Sciolte le trecce morbide da Tommy Hilfiger, la sua è una collezione da manuale dell’ame­ricano bon ton, della ricco­na- sempre-abbronzata che baz­zica le spiagge della California: short e sahariane, kaftani e ca­micie di raso, mini-abiti e robe manteau, blazer e pantaloni ma­schili. Tacchi alti e cinturoni. La sera il trionfo degli abiti sire­na scivolosi e scivolati. Colori sicuri: dal blu all’azzurro pisci­na, dall’ecrù sabbia all’oro del sole poi rosso e bianco. Facile e vendibili. Molto «Oh yeah!». 

Comunque da Calvin a Tom­my per lo più sempre una don­na «wasp», cioè ancora bianca, sassone e protestante. E chi si aspettava un cenno all’Obama style è rimasto deluso. Forse i primi giorni, con tutti quei colo­ri e qualche curva in più. Poi più nulla e addirittura oltre: di curve neppure l’ombra. Tant’è che al termine dell’ultima sfila­ta fuori dai tendoni di Bryan Park (quartiere generale della Fashion Week) un giornale free press «WWW.D», Worlwide Womens Wear Digest, denun­ciava: «La magrezza è tornata e con lei le modelle punta-spilli con spalle come lance, braccia come pesche rinsecchite e facce emaciate e scocciate». Con un pesante commento di Iman, l’ex modella, la prima di colore a conquistare le copertine, mo­glie di David Bowie, donna to­sta: «Mi pare di stare nel mio maledetto Sudan e mi assale la malinconia». 
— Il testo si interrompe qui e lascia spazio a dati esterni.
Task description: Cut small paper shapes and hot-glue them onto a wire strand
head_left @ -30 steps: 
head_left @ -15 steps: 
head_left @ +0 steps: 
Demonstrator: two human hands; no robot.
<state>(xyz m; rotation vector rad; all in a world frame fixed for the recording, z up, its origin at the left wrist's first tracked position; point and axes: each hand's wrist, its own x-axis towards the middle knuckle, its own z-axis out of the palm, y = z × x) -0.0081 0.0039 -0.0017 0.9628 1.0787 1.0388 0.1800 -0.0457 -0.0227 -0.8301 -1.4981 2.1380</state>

 vero, le top scelte a questo giro e in questi ultimi giorni erano molto magre e tirate. Gio­vanissime, alcune. Anche quat­tordicenni (negli States è per­messo). Ma non solo loro, persi­no Carmen Kass, di nuovo in pi­sta a 30 e passa anni, ha mostra­to un fisico asciuttissimo. Non è un caso che proprio ieri da Londra, dove oggi si sposterà il carrozzone della moda, il «Ro­yal College of Psychiatrists», l’associazione degli psichiatri, ha lanciato l’allarme «anores­sia » denunciando soprattutto quei siti web che l’inneggiano (come Facebook) dispensando consigli su come resistere ai crampi della fama o su cosa mangiare per non ingrassare e ha invitato gli organizzatori del­le fashion week a vietare alle modelle troppo magre di sfila­re: «Perché – hanno motivato – le passerelle sono vetrine dell’immagine per le ragazzine, nel bene e nel male». Taglie ed espressioni, perché è anche ve­ro che gli atteggiamenti impo­sti per copione (e contratto) cer­to non aiutano: in molti défilé mai un sorriso o un cenno di se­renità. E anche questo fa.